M&A

Stripe and Advent reportedly offered to buy PayPal for $53B

Signals Inbox·July 15, 2026·FinTech

Stripe and Advent reportedly offered $53 billion for PayPal, a company once worth roughly $360 billion. The real story is not just another fintech deal. Stripe, founded 12 years after PayPal, is now trying to buy the company that built the original online payments playbook.

The Signal, Explained in 3 Minutes

Q1What actually happened?

According to Reuters, Stripe and private equity firm Advent International jointly offered to acquire PayPal for $60.50 per share. That values PayPal at more than $53 billion. The offer was reportedly submitted earlier in July and PayPal had not formally accepted it.

Q2Why is this such a big reversal?

Because PayPal was the original internet payments giant. It was founded in 1998, while Stripe arrived in 2010. PayPal was worth around $360 billion at its 2021 peak. Before this offer, it was worth roughly $42 billion. Now the younger rival is trying to buy the pioneer after its value fell by almost 90%.

Q3Is $53 billion a serious offer?

Yes. The bid was about 28% above PayPal’s previous closing price and reportedly came with roughly $50 billion of committed bank financing. PayPal shares jumped 17% after the report. If completed, it would be larger than Musk’s $44 billion purchase of Twitter and Microsoft’s $26 billion LinkedIn deal.

Q4Why would Stripe want PayPal?

Stripe is strongest behind the scenes, helping businesses accept payments. PayPal brings a huge consumer network, branded checkout, Venmo, merchant relationships, and decades of payment data. Stripe could connect its modern infrastructure with PayPal’s consumer reach instead of spending years building that reach itself.

Q5Why does Stripe need Advent?

PayPal is too large for a normal startup acquisition. Advent brings private equity experience, capital, and relationships with banks. The proposal would reportedly give Stripe and Advent equal ownership. That structure lets Stripe attempt a $53 billion takeover without funding the whole deal alone.

Q6Why is PayPal vulnerable now?

PayPal still processes enormous payment volumes, but its growth story has weakened. Apple Pay, Google Pay, Shopify, Stripe, Klarna, and other rivals have taken parts of checkout, wallets, and merchant payments. PayPal also changed CEOs in March and began a restructuring targeting about $1.5 billion in cost savings. The bid arrived while that turnaround was still unfinished.

Q7What would this change?

Stripe could become much harder to avoid.

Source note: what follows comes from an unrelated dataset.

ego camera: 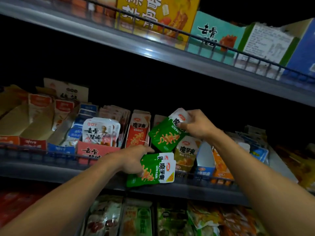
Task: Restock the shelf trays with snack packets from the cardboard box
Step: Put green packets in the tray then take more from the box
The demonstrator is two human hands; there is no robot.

It would gain PayPal’s consumer accounts and Venmo while keeping its position inside online businesses. That could create a stronger challenger to Apple and Google at checkout, but it could also put more of the payment chain under one company. The key question is whether PayPal accepts, negotiates for more, or bets that its turnaround can restore far more than $53 billion in value.